START DATA FOR ANALYSIS

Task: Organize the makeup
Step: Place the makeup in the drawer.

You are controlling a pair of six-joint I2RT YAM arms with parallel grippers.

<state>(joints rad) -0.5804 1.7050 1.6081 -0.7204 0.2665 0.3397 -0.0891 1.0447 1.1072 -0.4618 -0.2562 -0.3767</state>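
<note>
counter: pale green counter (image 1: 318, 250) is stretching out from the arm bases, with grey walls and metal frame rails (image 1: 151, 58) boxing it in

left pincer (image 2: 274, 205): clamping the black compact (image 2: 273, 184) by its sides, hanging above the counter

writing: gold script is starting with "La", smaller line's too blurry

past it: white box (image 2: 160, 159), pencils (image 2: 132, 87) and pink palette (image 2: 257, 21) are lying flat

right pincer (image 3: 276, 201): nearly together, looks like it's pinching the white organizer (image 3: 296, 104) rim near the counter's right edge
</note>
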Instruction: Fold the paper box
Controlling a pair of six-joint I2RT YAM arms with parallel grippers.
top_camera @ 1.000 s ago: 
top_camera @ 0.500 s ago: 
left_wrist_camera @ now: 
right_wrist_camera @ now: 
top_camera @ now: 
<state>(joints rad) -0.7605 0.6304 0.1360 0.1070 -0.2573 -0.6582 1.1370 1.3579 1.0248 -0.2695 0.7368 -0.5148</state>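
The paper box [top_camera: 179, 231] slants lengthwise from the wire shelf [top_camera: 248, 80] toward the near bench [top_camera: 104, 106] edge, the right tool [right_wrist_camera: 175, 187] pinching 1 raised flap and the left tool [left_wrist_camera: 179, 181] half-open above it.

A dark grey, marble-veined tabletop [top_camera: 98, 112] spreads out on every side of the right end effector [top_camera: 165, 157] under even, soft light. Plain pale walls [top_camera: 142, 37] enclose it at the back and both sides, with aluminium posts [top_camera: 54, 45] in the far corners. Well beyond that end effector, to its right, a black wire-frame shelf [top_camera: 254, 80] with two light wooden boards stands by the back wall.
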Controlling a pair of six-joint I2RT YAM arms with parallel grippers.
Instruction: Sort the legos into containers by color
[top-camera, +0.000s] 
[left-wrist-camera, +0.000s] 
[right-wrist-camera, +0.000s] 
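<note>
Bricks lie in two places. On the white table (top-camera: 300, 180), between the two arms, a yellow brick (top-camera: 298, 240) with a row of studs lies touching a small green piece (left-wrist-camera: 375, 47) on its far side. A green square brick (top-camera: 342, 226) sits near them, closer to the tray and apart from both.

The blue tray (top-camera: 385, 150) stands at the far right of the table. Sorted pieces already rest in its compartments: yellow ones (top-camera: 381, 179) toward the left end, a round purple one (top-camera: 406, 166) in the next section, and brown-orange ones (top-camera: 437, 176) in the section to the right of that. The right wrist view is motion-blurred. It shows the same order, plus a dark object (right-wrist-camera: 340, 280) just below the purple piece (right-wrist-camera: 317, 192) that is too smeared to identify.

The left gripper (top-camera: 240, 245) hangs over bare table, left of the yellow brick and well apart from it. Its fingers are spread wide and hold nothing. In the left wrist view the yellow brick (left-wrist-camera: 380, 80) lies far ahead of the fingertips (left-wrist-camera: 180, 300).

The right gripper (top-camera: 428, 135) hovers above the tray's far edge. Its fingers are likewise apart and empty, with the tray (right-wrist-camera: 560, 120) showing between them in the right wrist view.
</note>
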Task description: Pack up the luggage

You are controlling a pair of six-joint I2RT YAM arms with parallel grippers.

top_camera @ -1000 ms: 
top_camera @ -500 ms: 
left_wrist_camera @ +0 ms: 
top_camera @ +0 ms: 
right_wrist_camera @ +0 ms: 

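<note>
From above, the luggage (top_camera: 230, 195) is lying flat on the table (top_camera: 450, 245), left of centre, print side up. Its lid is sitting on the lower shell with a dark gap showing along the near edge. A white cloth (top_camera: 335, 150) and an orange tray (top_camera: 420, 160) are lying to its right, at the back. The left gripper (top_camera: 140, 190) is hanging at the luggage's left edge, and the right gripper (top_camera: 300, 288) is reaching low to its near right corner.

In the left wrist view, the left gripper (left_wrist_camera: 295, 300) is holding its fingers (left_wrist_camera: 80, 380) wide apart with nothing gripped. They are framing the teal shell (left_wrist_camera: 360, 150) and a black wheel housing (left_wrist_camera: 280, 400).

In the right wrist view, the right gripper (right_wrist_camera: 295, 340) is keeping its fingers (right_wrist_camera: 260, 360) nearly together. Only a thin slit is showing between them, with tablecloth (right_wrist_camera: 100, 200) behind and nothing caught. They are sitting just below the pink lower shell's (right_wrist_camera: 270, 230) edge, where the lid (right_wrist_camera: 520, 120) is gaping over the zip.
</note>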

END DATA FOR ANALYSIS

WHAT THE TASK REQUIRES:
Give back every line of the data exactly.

TASK SOLUTION:
Task: Organize the makeup
Step: Place the makeup in the drawer.

You are controlling a pair of six-joint I2RT YAM arms with parallel grippers.

<state>(joints rad) -0.5804 1.7050 1.6081 -0.7204 0.2665 0.3397 -0.0891 1.0447 1.1072 -0.4618 -0.2562 -0.3767</state>
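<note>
counter: pale green counter (image 1: 318, 250) is stretching out from the arm bases, with grey walls and metal frame rails (image 1: 151, 58) boxing it in

left pincer (image 2: 274, 205): clamping the black compact (image 2: 273, 184) by its sides, hanging above the counter

writing: gold script is starting with "La", smaller line's too blurry

past it: white box (image 2: 160, 159), pencils (image 2: 132, 87) and pink palette (image 2: 257, 21) are lying flat

right pincer (image 3: 276, 201): nearly together, looks like it's pinching the white organizer (image 3: 296, 104) rim near the counter's right edge
</note>
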Instruction: Fold the paper box
Controlling a pair of six-joint I2RT YAM arms with parallel grippers.
top_camera @ 1.000 s ago: 
top_camera @ 0.500 s ago: 
left_wrist_camera @ now: 
right_wrist_camera @ now: 
top_camera @ now: 
<state>(joints rad) -0.7605 0.6304 0.1360 0.1070 -0.2573 -0.6582 1.1370 1.3579 1.0248 -0.2695 0.7368 -0.5148</state>
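The paper box [top_camera: 179, 231] slants lengthwise from the wire shelf [top_camera: 248, 80] toward the near bench [top_camera: 104, 106] edge, the right tool [right_wrist_camera: 175, 187] pinching 1 raised flap and the left tool [left_wrist_camera: 179, 181] half-open above it.

A dark grey, marble-veined tabletop [top_camera: 98, 112] spreads out on every side of the right end effector [top_camera: 165, 157] under even, soft light. Plain pale walls [top_camera: 142, 37] enclose it at the back and both sides, with aluminium posts [top_camera: 54, 45] in the far corners. Well beyond that end effector, to its right, a black wire-frame shelf [top_camera: 254, 80] with two light wooden boards stands by the back wall.
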Controlling a pair of six-joint I2RT YAM arms with parallel grippers.
Instruction: Sort the legos into containers by color
[top-camera, +0.000s] 
[left-wrist-camera, +0.000s] 
[right-wrist-camera, +0.000s] 
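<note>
Bricks lie in two places. On the white table (top-camera: 300, 180), between the two arms, a yellow brick (top-camera: 298, 240) with a row of studs lies touching a small green piece (left-wrist-camera: 375, 47) on its far side. A green square brick (top-camera: 342, 226) sits near them, closer to the tray and apart from both.

The blue tray (top-camera: 385, 150) stands at the far right of the table. Sorted pieces already rest in its compartments: yellow ones (top-camera: 381, 179) toward the left end, a round purple one (top-camera: 406, 166) in the next section, and brown-orange ones (top-camera: 437, 176) in the section to the right of that. The right wrist view is motion-blurred. It shows the same order, plus a dark object (right-wrist-camera: 340, 280) just below the purple piece (right-wrist-camera: 317, 192) that is too smeared to identify.

The left gripper (top-camera: 240, 245) hangs over bare table, left of the yellow brick and well apart from it. Its fingers are spread wide and hold nothing. In the left wrist view the yellow brick (left-wrist-camera: 380, 80) lies far ahead of the fingertips (left-wrist-camera: 180, 300).

The right gripper (top-camera: 428, 135) hovers above the tray's far edge. Its fingers are likewise apart and empty, with the tray (right-wrist-camera: 560, 120) showing between them in the right wrist view.
</note>
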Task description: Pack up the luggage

You are controlling a pair of six-joint I2RT YAM arms with parallel grippers.

top_camera @ -1000 ms: 
top_camera @ -500 ms: 
left_wrist_camera @ +0 ms: 
top_camera @ +0 ms: 
right_wrist_camera @ +0 ms: 

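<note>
From above, the luggage (top_camera: 230, 195) is lying flat on the table (top_camera: 450, 245), left of centre, print side up. Its lid is sitting on the lower shell with a dark gap showing along the near edge. A white cloth (top_camera: 335, 150) and an orange tray (top_camera: 420, 160) are lying to its right, at the back. The left gripper (top_camera: 140, 190) is hanging at the luggage's left edge, and the right gripper (top_camera: 300, 288) is reaching low to its near right corner.

In the left wrist view, the left gripper (left_wrist_camera: 295, 300) is holding its fingers (left_wrist_camera: 80, 380) wide apart with nothing gripped. They are framing the teal shell (left_wrist_camera: 360, 150) and a black wheel housing (left_wrist_camera: 280, 400).

In the right wrist view, the right gripper (right_wrist_camera: 295, 340) is keeping its fingers (right_wrist_camera: 260, 360) nearly together. Only a thin slit is showing between them, with tablecloth (right_wrist_camera: 100, 200) behind and nothing caught. They are sitting just below the pink lower shell's (right_wrist_camera: 270, 230) edge, where the lid (right_wrist_camera: 520, 120) is gaping over the zip.
</note>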

The exercise was worked through completely.